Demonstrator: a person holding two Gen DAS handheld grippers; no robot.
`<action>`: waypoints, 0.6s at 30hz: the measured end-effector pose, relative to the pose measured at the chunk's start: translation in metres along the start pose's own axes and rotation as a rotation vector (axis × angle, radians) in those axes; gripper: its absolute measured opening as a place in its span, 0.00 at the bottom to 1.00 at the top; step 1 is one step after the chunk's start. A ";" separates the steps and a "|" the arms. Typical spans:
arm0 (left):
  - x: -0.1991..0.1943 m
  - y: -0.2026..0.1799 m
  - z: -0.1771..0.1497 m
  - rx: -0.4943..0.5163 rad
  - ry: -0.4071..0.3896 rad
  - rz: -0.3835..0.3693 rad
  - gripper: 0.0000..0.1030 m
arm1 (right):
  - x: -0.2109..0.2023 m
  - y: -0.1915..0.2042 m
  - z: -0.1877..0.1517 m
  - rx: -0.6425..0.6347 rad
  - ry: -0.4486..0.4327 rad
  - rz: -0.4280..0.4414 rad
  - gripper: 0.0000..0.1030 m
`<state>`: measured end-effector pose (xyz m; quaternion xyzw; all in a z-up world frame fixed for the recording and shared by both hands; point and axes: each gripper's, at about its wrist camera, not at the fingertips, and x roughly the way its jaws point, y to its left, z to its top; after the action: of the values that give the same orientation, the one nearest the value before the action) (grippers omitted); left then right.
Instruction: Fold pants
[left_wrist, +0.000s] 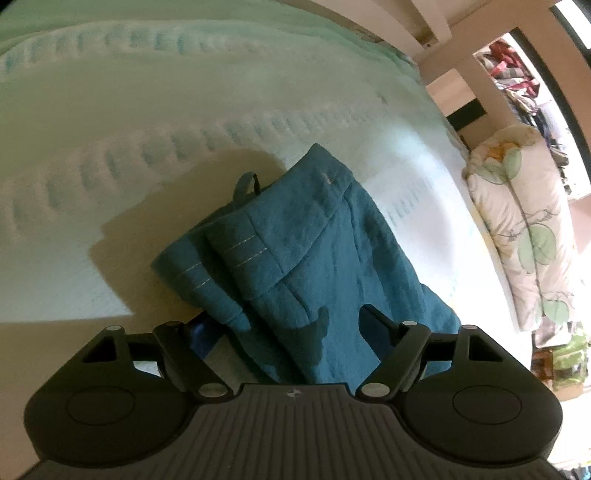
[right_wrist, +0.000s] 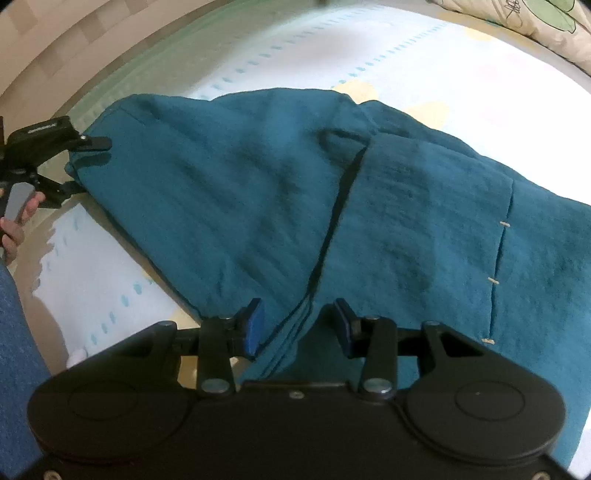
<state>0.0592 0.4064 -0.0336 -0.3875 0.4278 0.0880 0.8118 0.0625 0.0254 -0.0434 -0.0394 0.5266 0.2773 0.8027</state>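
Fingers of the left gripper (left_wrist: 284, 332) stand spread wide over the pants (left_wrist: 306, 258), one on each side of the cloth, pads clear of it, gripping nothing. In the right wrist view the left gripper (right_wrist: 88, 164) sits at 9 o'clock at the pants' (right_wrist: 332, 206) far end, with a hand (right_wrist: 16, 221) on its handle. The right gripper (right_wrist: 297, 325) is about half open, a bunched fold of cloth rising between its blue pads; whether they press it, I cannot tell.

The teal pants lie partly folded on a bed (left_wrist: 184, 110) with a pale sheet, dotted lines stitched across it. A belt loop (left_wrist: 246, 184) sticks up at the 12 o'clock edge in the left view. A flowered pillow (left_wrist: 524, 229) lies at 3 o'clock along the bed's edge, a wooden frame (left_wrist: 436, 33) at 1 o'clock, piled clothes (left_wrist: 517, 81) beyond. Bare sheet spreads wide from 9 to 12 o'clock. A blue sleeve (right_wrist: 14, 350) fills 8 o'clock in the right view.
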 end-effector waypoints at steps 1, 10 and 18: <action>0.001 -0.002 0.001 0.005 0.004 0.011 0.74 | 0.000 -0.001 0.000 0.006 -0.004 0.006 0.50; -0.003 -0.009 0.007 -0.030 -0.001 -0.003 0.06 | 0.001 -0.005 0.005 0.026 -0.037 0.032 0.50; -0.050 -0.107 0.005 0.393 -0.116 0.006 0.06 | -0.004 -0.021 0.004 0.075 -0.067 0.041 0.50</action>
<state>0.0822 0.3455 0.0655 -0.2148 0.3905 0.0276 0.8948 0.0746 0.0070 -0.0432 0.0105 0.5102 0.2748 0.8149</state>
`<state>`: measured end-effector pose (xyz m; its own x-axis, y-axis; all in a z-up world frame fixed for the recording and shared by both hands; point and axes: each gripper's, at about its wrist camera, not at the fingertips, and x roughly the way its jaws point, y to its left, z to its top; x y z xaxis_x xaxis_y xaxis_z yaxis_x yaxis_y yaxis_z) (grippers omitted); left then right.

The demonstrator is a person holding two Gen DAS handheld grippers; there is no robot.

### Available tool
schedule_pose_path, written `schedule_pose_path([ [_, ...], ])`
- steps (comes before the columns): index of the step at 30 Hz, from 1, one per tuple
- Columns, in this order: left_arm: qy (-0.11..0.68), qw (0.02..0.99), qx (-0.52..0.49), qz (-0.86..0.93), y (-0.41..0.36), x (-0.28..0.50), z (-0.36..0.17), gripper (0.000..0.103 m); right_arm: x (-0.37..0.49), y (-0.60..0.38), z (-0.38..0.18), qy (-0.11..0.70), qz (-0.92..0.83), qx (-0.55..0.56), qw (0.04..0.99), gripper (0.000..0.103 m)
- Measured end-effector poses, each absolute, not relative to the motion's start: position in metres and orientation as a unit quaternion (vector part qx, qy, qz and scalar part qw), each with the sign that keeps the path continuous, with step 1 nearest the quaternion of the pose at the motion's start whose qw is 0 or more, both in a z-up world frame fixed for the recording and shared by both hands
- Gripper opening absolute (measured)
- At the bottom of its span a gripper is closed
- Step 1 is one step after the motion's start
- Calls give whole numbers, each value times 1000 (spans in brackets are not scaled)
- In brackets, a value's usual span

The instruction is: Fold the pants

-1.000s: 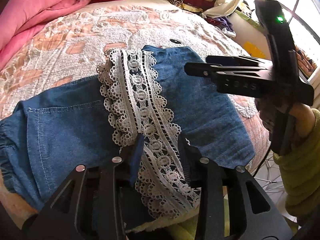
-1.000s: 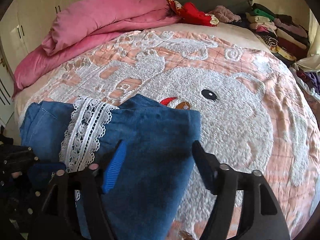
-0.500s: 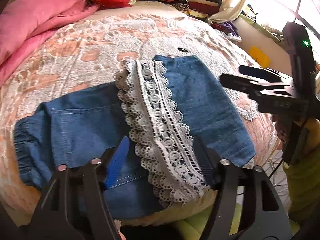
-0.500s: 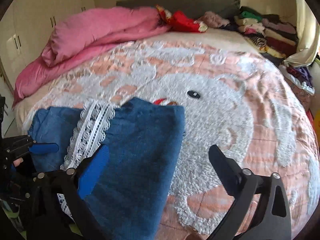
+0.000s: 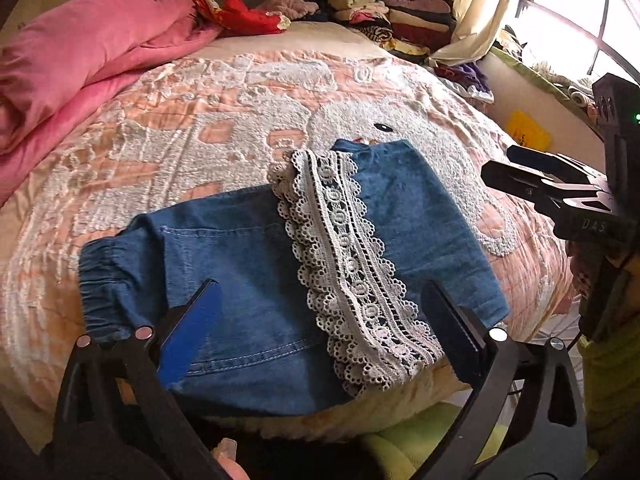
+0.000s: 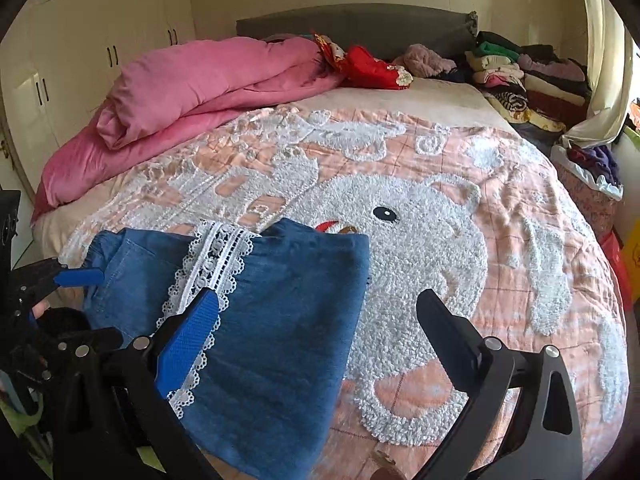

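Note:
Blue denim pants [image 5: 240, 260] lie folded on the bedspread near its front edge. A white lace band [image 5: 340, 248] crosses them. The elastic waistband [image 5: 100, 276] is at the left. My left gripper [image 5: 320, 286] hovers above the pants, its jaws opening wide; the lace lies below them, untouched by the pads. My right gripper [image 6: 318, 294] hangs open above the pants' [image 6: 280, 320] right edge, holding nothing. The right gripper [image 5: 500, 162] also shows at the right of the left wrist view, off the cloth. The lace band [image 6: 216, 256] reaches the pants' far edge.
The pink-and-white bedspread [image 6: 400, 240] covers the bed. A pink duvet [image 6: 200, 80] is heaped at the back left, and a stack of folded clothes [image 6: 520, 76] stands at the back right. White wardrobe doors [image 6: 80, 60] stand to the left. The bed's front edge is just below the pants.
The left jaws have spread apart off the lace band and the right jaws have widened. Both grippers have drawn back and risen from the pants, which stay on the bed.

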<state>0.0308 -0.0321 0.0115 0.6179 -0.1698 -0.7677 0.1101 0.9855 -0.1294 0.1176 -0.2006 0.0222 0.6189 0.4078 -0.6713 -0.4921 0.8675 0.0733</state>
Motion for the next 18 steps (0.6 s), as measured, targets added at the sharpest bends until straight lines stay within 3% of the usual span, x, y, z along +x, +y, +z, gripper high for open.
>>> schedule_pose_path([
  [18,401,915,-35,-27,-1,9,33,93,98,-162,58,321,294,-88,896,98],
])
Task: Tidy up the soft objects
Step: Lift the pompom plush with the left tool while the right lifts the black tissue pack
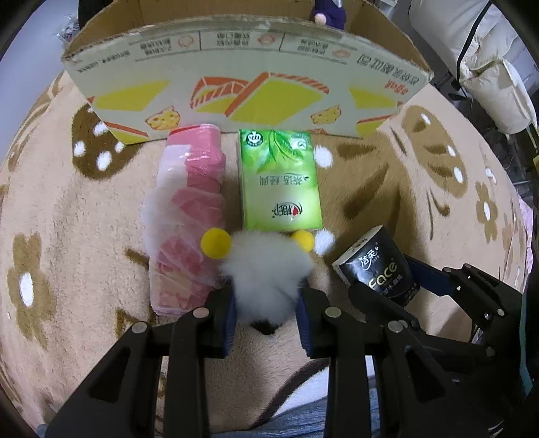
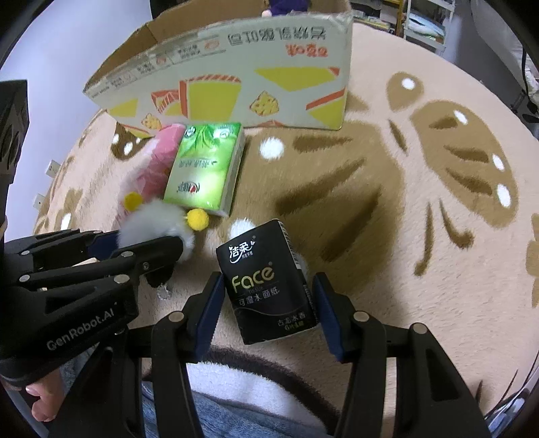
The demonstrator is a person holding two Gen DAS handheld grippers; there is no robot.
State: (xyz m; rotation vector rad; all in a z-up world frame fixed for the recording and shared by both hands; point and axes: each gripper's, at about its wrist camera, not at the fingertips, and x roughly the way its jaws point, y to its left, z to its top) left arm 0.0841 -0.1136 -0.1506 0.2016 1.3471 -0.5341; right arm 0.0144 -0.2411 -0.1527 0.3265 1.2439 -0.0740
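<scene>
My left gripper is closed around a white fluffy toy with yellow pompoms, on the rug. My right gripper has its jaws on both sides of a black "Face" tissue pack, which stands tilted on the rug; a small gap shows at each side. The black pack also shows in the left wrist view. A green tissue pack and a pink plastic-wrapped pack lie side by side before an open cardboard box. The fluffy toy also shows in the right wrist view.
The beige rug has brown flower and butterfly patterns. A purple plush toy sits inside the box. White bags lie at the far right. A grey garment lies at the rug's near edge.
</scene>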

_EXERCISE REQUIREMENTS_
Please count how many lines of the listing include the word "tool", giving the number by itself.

_REPLY_
2